Additionally, if two jobs writing to the same table rewrite the same record, it is nondeterministic as to which job's data ends up in the table.

Note that MERGE statements are only supported for target tables with primary key constraints.

Use the MERGE command if you need to:

  • Delete records

  • Update based on a unique constraint

  • Update data in a non-data lake table, like Snowflake or Elasticsearch

Syntax

CREATE [SYNC] JOB <job_identifier>
    [ COMMENT = '<comment>' ]
    { job_options }
AS MERGE INTO <target_definition> [ [ AS ] <alias> ]
    USING (<select_statement>) [ [ AS ] <alias> ]
    [ ON <column_condition> [ AND <column_condition> ... ] ]
    [ WHEN MATCHED AND <delete_condition> THEN DELETE ]
    WHEN MATCHED THEN REPLACE
    WHEN NOT MATCHED THEN INSERT 
        [ { MAP_COLUMNS_BY_NAME [ EXCEPT <column_name> [, ...] ]
         | (<column_name> [, ...]) values (<expression> [, ...])] }];

Jump to

Job identifier

Valid identifiers match the following format:

identifier = "([^"]|"")*"|[A-Za-z_][A-Za-z0-9_]*;

Job options

Target location

Target definition

{ <table_identifier>
| | { S3 | REDSHIFT | SNOWFLAKE }  
    <catalog_name>.<schema_name>.<table_name>
} 

ON clause

If the ON statement is omitted, there must be a natural join for all of the primary key and partition columns. Otherwise, there should be a column_condition for each primary key of the target table.

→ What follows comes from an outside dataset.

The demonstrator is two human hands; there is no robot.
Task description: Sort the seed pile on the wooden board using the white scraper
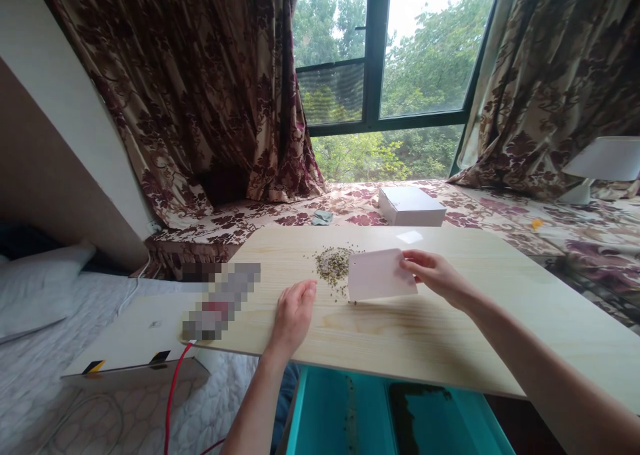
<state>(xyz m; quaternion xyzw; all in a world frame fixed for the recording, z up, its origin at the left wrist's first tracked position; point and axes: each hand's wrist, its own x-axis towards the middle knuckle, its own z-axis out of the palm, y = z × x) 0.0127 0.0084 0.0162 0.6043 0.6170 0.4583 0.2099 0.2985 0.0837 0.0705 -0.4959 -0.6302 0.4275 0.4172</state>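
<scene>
A loose pile of small green-brown grains (332, 264), too small to name more exactly, is spread on the pale wooden tabletop (400, 335). My right hand (431, 272) pinches the right edge of a thin white card (383, 275), thumb on the near face. The card is tilted up, with its left edge beside the pile and a few grains near its lower corner. On the near left side of the grains, my left hand (294, 312) rests at the tabletop, fingers drawn together and curled. Nothing shows in it.
Below the table's near edge is a turquoise bin (320, 408) with dark matter inside. A blurred-out object (220, 305) lies at the table's left end, near a red cable (175, 388). A white box (413, 206) and a folded cloth (323, 218) lie beyond, by the window.
</scene>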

For tables without globally unique keys, there must also be a column_condition for each partition column.

{ <column_name> = <expression>
| <column_name> IN (<expression> [, ...])
| <expression> = <column_name> };                                         

column_name must be a primary key of the target table.

expression must only reference columns in the SELECT statement.

MAP_COLUMNS_BY_NAME

The MAP_COLUMNS_BY_NAME keyword maps columns from the SELECT statement to the table by the names of the returned columns in the query. Columns listed after EXCEPT are excluded from the final table.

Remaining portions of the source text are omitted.